As is the case with tornados, not every home was damaged. Some looked untouched while others were missing entire exterior walls.
Jennifer Mingo was in her home when the tornado touched down. All of a sudden, her bedroom window came crashing in, the glass cutting her arms and legs. Because of the air pressure, she struggled to get the bedroom door open. Within moments, the room's side wall had peeled away, fully exposing Jennifer to the storm's violent winds.
She took cover behind a reclining chair that seemed heavy and stable enough. She watched as the storm pulled her belongings out of the house. Towels and clothing were the first to blow away but as the wind picked up, Jennifer watched her bedroom television, mattress, and even box spring get sucked out of the house.
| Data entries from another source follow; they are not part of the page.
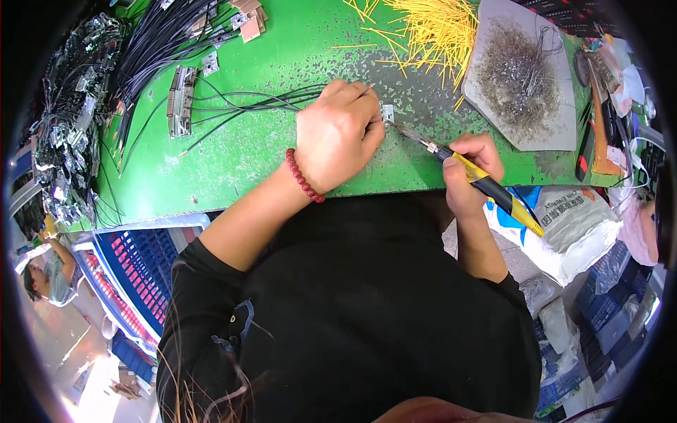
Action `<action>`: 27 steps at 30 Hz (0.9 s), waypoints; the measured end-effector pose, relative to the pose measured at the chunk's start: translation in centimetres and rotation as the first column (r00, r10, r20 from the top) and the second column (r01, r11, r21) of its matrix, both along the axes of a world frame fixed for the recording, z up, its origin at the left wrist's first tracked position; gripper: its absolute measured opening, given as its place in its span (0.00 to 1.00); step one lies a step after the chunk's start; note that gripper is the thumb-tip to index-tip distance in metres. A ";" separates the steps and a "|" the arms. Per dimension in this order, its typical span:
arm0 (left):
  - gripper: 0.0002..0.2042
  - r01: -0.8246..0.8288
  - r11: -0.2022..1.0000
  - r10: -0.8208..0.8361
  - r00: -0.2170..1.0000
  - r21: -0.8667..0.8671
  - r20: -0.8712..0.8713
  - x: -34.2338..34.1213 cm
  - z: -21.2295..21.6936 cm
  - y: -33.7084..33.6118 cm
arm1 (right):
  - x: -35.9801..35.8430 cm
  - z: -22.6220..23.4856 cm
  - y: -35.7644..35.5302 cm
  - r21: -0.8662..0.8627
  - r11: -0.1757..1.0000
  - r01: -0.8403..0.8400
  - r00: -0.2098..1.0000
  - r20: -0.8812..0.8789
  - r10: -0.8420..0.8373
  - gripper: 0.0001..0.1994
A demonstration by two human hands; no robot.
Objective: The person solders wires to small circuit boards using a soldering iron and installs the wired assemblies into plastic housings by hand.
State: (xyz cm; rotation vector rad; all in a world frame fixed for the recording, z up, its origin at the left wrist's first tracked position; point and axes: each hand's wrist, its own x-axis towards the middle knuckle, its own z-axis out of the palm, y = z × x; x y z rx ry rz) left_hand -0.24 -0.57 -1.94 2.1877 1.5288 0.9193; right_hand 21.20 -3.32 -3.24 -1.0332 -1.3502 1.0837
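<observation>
My right hand (471, 171) grips a yellow and black soldering iron (509, 204) like a pen. Its metal tip points left, close by a small white-silver metal part (387, 113) at my left hand's fingertips. Curled over thin black cables (271, 102), my left hand (340, 130) has its fingers closed, and a cable end sticks out past the knuckles. Whether those fingers also pinch the small part is hidden. The cables run left over the green tabletop (247, 166) to a stack of metal pieces (181, 102).
Yellow thin tubes (434, 32) lie scattered at the back. A grey board (560, 106) with dark debris is at the right. Black cables (151, 53) and a heap of metal parts (74, 116) fill the left. Blue baskets (141, 264) stand below the table edge, white sacks (575, 236) at right.
</observation>
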 end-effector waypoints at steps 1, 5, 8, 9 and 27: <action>0.05 -0.001 1.000 0.001 1.000 -0.007 0.003 0.0 -0.2 0.1 | 0.0 -0.2 0.1 -0.011 1.000 -0.004 1.000 0.008 0.004 0.08; 0.05 -0.002 1.000 0.002 1.000 0.005 0.005 0.0 0.0 -0.1 | -0.2 0.7 -0.2 -0.092 0.996 -0.017 0.999 0.050 0.021 0.08; 0.05 -0.002 1.000 0.002 1.000 0.011 0.008 0.0 0.0 -0.1 | -0.2 -0.5 -0.1 0.096 0.994 0.056 0.998 -0.042 -0.052 0.09; 0.05 0.001 1.000 -0.001 1.000 0.014 0.009 0.0 0.0 0.0 | -0.1 -0.5 0.0 0.096 0.994 0.057 0.998 -0.041 -0.053 0.09; 0.03 0.120 0.982 -0.119 0.993 -0.144 0.016 -0.9 1.0 0.6 | 0.3 0.2 0.2 -0.007 1.000 0.001 1.000 -0.026 -0.001 0.10</action>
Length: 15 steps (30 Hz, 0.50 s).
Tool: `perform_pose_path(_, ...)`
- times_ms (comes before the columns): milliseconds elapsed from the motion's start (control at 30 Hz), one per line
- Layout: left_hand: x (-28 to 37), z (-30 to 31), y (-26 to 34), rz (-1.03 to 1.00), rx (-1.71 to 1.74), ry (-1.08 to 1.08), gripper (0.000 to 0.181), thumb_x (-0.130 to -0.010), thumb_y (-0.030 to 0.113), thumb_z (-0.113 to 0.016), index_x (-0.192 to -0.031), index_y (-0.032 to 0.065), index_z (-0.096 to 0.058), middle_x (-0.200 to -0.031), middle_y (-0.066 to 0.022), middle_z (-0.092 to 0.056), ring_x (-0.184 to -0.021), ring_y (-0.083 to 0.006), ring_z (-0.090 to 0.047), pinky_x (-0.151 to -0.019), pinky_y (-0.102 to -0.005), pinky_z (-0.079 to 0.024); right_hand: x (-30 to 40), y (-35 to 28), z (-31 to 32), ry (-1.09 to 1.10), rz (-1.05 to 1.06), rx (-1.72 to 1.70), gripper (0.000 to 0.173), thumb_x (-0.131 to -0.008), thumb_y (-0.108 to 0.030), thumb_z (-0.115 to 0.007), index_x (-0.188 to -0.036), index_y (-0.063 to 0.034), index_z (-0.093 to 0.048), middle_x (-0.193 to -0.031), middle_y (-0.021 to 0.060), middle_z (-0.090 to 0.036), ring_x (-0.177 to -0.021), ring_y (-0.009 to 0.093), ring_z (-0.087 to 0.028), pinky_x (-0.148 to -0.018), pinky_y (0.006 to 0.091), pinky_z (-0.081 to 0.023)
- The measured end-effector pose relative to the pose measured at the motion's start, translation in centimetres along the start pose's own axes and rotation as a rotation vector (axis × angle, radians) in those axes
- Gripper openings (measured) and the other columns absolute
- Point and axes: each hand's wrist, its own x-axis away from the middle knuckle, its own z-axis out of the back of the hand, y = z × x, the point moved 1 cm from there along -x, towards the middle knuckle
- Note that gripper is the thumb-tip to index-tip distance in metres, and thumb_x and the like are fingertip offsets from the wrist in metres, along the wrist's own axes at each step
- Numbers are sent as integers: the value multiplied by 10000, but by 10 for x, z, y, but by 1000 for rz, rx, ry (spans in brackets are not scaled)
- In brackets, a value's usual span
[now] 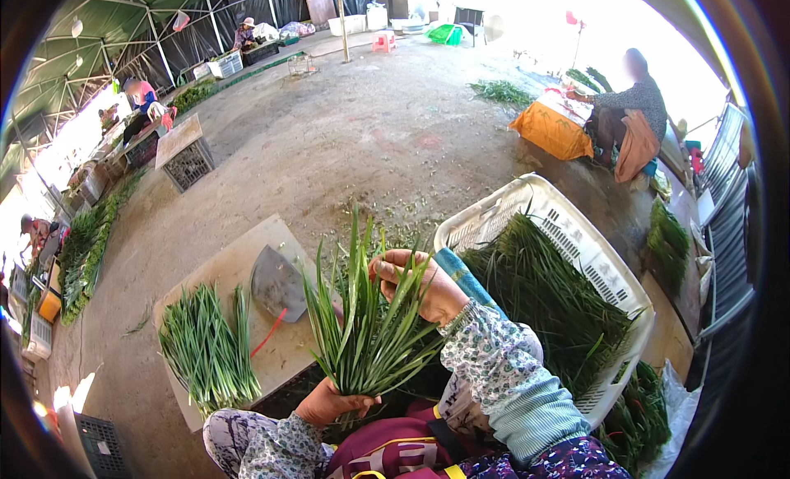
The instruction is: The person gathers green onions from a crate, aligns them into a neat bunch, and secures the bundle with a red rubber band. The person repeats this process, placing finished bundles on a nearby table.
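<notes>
My left hand (336,405) grips the lower end of a fanned bunch of long green leaves, likely garlic chives (364,318), upright before me. At the bunch's upper right side, my right hand (426,284) has its thumb and fingertips drawn together among the leaf tips; whether they pinch a leaf is unclear. To the left, a cut pile of the same greens (207,346) lies on a board (278,232). Beside it are a broad dark metal blade (278,284) and a red tie (269,334).
A white plastic crate (580,244) full of greens (549,300) stands close on my right. Leaf scraps litter the concrete floor ahead. A person (636,108) sits by an orange-covered box (549,130); several others sit at the left. A wooden-topped crate (185,152) stands ahead left.
</notes>
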Motion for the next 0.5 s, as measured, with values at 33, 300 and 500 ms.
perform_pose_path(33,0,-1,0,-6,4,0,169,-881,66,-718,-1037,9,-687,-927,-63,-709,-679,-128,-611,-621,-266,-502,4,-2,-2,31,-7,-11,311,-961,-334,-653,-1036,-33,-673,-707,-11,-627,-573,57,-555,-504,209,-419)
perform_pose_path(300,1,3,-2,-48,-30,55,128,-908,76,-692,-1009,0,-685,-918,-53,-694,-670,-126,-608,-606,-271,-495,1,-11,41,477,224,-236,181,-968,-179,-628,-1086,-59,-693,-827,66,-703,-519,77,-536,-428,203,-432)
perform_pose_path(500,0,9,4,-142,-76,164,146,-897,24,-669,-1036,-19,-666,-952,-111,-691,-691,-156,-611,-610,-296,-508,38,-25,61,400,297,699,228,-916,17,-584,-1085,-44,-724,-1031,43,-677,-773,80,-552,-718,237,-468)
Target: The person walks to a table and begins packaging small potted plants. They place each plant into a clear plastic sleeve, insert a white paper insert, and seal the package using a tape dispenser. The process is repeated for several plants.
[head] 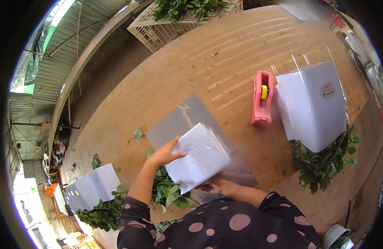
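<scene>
My left hand (167,153) grips the upper left edge of a bundle wrapped in white corrugated sheet (199,155), thumb on top. Green leafy stems (168,188) stick out at its lower left. Under the bundle's lower edge is my right hand (212,185), its fingers partly hidden by the wrap. Beneath lies a clear plastic sheet (191,107), flat on the wooden table (123,102). To the right stands a pink tape dispenser (262,109) with a yellow core. Beyond it, another white corrugated wrap (317,105) with a label lies over leafy stems (322,168).
Several white-wrapped bundles (93,186) with leaves lie at the lower left. Tape strips (241,65) run across the table's far part. A plastic crate (175,31) holding greenery stands past the far edge. A white bucket (334,236) is at the lower right.
</scene>
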A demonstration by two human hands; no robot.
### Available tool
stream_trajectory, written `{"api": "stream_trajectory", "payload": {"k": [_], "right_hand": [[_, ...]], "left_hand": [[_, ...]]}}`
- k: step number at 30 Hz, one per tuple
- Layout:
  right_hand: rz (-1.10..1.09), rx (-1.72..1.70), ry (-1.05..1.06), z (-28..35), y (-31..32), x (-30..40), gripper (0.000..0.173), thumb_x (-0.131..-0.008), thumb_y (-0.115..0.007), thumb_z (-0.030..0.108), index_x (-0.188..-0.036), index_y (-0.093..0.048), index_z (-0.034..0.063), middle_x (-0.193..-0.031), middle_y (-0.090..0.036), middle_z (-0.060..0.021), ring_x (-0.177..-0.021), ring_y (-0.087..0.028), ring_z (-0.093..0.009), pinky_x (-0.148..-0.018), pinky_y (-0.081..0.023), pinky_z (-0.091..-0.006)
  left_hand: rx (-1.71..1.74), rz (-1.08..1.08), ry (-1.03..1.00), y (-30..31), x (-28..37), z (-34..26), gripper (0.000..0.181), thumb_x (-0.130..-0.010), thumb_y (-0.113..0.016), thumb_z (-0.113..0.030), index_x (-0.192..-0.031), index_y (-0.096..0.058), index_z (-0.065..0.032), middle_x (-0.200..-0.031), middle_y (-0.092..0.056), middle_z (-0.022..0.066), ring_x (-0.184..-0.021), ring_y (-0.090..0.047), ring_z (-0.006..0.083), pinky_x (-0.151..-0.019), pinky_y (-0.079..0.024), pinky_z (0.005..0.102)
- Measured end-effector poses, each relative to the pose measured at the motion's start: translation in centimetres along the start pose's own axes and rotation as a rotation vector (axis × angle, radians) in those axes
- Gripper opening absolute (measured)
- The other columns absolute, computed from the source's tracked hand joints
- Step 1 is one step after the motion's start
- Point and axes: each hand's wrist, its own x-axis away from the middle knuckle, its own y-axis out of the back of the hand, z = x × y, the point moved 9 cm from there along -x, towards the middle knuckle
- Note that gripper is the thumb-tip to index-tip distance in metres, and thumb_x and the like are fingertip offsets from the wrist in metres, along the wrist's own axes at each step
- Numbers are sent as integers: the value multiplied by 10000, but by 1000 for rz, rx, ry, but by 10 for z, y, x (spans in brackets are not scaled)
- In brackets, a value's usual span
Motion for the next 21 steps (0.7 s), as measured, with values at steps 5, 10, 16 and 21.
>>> {"api": "stream_trajectory", "payload": {"k": [5, 10, 16, 21], "right_hand": [[8, 17, -9, 5, -3, 1, 201, -775, -575, 14, -976, -574, 26, -845, -643, -107, -673, -643, -150, -523, -532, -204], [15, 57, 4, 11, -10, 7, 210, -784, -552, 3, -993, -560, 14, -848, -641, -114, -679, -645, -161, -543, -540, -225], [-43, 72, 28, 7, 2, 1, 249, -812, -511, 15, -1056, -506, -30, -921, -624, -164, -792, -640, -193, -573, -541, -254], [3, 106, 57, 7, 2, -1, 251, -825, -479, 31, -1068, -500, -26, -913, -623, -171, -782, -642, -183, -554, -541, -258]], "left_hand": [[-45, -40, 19, -1, 1, 3, 770, -747, -654, -402, -1334, -277, -79, -1266, -411, 238, -1187, -393, 354, -971, -332, 394], [-67, -79, 12, -1, 1, 10, 786, -742, -653, -426, -1338, -269, -87, -1274, -409, 228, -1191, -391, 351, -971, -331, 391], [-61, -72, 13, -2, -3, 16, 794, -739, -651, -448, -1336, -268, -93, -1272, -421, 212, -1202, -385, 333, -975, -325, 387], [-99, -92, 21, -1, 0, 8, 792, -742, -649, -450, -1342, -255, -114, -1270, -425, 209, -1204, -384, 331, -981, -316, 393]]}}
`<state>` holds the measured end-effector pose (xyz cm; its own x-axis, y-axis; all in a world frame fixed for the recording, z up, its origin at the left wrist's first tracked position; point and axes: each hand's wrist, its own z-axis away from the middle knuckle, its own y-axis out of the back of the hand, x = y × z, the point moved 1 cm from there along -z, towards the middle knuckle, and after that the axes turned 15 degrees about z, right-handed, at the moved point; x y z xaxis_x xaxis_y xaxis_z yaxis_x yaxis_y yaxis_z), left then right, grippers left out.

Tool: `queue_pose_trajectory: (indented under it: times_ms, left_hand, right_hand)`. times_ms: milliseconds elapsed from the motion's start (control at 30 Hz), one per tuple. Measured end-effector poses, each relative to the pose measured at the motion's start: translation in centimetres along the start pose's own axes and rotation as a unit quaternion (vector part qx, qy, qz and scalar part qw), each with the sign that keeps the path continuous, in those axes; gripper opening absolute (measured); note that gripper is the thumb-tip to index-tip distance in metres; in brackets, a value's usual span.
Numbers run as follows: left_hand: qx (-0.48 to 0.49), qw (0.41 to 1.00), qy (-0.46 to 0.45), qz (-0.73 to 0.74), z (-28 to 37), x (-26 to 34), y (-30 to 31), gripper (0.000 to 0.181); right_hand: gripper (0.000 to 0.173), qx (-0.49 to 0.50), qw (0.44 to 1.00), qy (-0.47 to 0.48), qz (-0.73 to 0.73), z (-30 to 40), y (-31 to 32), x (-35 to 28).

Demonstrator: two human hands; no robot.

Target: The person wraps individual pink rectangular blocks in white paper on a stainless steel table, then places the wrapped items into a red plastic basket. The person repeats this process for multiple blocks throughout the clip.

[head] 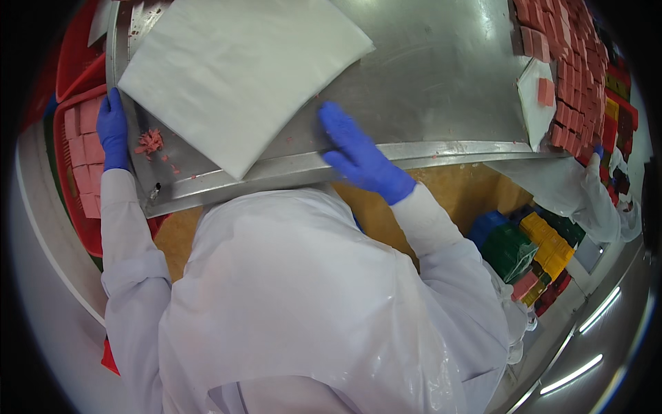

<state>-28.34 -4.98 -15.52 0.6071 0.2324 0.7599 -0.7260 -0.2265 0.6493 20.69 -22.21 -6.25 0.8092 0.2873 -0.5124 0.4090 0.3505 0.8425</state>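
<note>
A stack of white sheets (243, 67), probably paper or thin film, lies askew on a stainless steel worktable (439, 83). My left hand (113, 127), in a blue glove, rests against the table's left rim; whether its fingers grip the rim is hidden. Blue-gloved too, my right hand (357, 152) is over the raised front rim, just right of the stack's near corner. It looks blurred, has its thumb apart from the fingers and holds nothing. Pink meat scraps (150, 142) lie on the steel between my left hand and the sheets.
Left of the table, a red crate (64, 150) holds pink blocks (85, 150). Many cut pink blocks (571, 88) cover the table's far right, beside a white board (535, 114) bearing one block. Another person (595, 191) stands there. Stacked coloured crates (548, 243) are behind, at right.
</note>
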Motion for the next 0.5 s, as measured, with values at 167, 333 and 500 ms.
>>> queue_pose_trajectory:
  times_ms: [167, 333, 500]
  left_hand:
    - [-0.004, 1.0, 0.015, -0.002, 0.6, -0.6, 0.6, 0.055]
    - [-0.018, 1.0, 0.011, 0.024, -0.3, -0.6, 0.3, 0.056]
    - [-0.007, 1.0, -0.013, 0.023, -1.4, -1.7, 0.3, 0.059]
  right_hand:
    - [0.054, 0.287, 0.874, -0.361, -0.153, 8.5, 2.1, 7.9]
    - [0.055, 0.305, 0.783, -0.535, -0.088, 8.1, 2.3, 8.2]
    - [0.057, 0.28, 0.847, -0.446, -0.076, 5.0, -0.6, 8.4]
The wind was so strong that it actually pulled the floor tiles up in her bedroom, leaving nothing but exposed plywood.
"I'm still shaking from it," Jennifer Mingo told a local reporter early Saturday morning, "I just thought it was my time."
The Real Life Christian Church in nearby Chesapeake was also badly damaged by the storm/tornado. About half of the building was completely destroyed. James Green, a church member, was on the scene late Friday night while Firefighters tried to clear downed power lines from the church.
He said that the damage was devastating but he was sure that "God is going to take care of it."
Church elder Chris Goodwin said that the congregation is already looking for a temporary location. By his estimates, the church building was a total loss. When asked how the church was going to find the money to rebuild, Goodwin let out a chuckle and reiterated Green's point. "The good Lord will figure that part out.”